Here is the task for the records below: repeat exactly the lines from the one with "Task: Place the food" to the one with "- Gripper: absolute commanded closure", both included, and nothing else.

══ SUPPLIED RECORDS ══

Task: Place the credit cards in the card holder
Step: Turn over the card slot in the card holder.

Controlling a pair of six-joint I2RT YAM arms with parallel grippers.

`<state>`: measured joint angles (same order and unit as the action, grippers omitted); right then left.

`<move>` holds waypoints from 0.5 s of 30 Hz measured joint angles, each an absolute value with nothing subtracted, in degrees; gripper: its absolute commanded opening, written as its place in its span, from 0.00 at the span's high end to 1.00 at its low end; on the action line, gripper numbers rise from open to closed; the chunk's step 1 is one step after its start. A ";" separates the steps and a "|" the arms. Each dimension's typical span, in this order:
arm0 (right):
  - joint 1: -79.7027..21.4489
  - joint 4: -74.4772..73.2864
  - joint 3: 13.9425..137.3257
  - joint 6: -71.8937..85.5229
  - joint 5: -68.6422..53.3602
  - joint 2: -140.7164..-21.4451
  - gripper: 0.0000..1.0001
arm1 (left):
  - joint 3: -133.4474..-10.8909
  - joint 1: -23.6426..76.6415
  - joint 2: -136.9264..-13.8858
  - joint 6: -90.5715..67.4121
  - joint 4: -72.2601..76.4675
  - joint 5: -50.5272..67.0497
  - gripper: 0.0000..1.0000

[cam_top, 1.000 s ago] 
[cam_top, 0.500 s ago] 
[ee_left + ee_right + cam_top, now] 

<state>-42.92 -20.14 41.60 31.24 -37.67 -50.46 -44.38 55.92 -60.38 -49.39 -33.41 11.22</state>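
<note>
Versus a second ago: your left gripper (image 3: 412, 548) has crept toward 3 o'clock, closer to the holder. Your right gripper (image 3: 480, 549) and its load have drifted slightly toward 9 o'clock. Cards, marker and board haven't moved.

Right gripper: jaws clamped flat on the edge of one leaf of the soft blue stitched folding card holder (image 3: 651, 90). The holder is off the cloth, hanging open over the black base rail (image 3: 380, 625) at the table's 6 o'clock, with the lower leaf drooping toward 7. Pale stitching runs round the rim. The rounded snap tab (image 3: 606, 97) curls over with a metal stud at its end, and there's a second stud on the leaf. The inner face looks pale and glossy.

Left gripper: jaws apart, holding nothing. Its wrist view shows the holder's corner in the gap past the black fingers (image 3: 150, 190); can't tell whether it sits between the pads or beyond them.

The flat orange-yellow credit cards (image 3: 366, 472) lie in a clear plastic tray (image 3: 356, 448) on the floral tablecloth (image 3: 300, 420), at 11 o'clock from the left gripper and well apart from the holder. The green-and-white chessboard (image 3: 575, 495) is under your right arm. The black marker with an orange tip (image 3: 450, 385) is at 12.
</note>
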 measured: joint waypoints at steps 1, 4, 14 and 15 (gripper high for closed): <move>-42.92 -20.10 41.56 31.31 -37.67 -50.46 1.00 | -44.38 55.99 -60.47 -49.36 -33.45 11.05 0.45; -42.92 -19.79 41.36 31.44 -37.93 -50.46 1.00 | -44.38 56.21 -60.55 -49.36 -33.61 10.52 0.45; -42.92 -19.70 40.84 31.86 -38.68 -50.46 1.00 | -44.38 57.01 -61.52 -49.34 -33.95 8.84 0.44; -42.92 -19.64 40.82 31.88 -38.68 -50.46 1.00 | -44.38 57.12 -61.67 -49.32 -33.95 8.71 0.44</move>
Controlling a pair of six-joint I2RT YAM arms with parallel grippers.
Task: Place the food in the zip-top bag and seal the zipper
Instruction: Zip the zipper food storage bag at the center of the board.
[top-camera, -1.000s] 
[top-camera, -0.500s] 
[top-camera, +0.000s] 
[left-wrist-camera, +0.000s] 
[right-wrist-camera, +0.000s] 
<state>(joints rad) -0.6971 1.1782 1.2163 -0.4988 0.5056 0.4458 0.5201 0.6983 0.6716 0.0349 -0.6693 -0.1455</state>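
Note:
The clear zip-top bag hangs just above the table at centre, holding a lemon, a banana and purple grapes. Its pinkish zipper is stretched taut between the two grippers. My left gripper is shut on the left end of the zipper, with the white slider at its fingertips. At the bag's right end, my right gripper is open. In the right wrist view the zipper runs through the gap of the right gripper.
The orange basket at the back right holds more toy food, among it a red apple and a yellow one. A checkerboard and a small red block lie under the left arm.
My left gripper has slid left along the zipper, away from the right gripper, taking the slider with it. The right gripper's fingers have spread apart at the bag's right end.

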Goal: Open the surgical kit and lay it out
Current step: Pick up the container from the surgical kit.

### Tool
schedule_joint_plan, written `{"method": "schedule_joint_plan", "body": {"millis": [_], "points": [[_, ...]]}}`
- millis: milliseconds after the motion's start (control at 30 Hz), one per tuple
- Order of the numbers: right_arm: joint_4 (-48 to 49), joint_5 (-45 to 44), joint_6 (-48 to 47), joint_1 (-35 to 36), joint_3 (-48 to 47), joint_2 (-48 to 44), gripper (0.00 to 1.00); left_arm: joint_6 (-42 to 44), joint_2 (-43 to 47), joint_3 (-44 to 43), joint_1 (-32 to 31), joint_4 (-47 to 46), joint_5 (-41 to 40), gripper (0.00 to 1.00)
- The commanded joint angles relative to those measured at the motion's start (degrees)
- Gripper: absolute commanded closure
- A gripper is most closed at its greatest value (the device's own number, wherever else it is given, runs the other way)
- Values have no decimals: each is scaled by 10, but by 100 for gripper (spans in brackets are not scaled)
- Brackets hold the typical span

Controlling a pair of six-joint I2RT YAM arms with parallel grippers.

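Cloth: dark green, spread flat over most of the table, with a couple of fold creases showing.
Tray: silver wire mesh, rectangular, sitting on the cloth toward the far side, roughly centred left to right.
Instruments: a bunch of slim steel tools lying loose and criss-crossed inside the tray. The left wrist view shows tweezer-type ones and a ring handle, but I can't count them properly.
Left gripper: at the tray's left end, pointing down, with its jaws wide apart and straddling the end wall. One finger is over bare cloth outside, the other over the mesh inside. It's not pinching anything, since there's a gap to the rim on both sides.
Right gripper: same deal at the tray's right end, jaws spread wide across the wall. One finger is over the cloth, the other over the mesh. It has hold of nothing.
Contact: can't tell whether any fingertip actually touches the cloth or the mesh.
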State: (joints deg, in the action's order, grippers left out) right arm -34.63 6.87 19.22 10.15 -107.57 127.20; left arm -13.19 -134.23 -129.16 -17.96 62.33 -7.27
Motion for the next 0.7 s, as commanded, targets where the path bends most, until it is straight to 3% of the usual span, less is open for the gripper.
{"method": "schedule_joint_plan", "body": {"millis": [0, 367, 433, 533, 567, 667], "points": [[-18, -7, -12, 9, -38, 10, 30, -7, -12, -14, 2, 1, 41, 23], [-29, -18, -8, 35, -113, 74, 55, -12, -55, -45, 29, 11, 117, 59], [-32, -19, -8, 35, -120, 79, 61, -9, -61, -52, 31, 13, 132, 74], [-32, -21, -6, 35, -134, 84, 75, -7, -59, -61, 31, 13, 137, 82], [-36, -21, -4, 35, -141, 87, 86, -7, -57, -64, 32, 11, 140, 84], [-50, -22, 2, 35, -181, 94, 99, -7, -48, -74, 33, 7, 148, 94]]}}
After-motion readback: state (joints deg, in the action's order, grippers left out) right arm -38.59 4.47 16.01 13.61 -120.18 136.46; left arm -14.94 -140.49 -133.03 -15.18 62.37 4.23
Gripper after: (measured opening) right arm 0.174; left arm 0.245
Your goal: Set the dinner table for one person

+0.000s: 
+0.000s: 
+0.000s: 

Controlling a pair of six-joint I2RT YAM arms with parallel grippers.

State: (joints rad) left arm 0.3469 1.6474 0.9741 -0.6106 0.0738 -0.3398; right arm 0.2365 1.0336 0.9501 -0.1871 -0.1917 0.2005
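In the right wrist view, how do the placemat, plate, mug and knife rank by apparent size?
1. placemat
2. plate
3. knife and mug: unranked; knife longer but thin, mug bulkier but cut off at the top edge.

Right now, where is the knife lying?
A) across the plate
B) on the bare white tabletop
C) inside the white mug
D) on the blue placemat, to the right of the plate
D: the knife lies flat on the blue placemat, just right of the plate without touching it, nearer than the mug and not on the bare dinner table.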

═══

* _ANSWER SPACE_
Task: Place the food in the zip-top bag and seal the zipper
Instruction: Zip the zipper food storage bag at the center of the board.
[top-camera, -1.000s] 
[top-camera, -0.500s] 
[top-camera, +0.000s] 
[left-wrist-camera, +0.000s] 
[right-wrist-camera, +0.000s] 
<state>(joints rad) -0.6971 1.1782 1.2163 -0.4988 0.5056 0.4458 0.5201 0.6983 0.6716 0.0349 -0.6693 -0.1455</state>
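Note:
The clear zip-top bag hangs just above the table at centre, holding a lemon, a banana and purple grapes. Its pinkish zipper is stretched taut between the two grippers. My left gripper is shut on the left end of the zipper, with the white slider at its fingertips. At the bag's right end, my right gripper is open. In the right wrist view the zipper runs through the gap of the right gripper.
The orange basket at the back right holds more toy food, among it a red apple and a yellow one. A checkerboard and a small red block lie under the left arm.
My left gripper has slid left along the zipper, away from the right gripper, taking the slider with it. The right gripper's fingers have spread apart at the bag's right end.
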
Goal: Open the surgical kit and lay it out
Current step: Pick up the container from the surgical kit.

### Tool
schedule_joint_plan, written `{"method": "schedule_joint_plan", "body": {"millis": [_], "points": [[_, ...]]}}`
- millis: milliseconds after the motion's start (control at 30 Hz), one per tuple
- Order of the numbers: right_arm: joint_4 (-48 to 49), joint_5 (-45 to 44), joint_6 (-48 to 47), joint_1 (-35 to 36), joint_3 (-48 to 47), joint_2 (-48 to 44), gripper (0.00 to 1.00); left_arm: joint_6 (-42 to 44), joint_2 (-43 to 47), joint_3 (-44 to 43), joint_1 (-32 to 31), joint_4 (-47 to 46), joint_5 (-41 to 40), gripper (0.00 to 1.00)
- The commanded joint angles relative to those measured at the motion's start (degrees)
- Gripper: absolute commanded closure

That completes the answer, and no more is expected.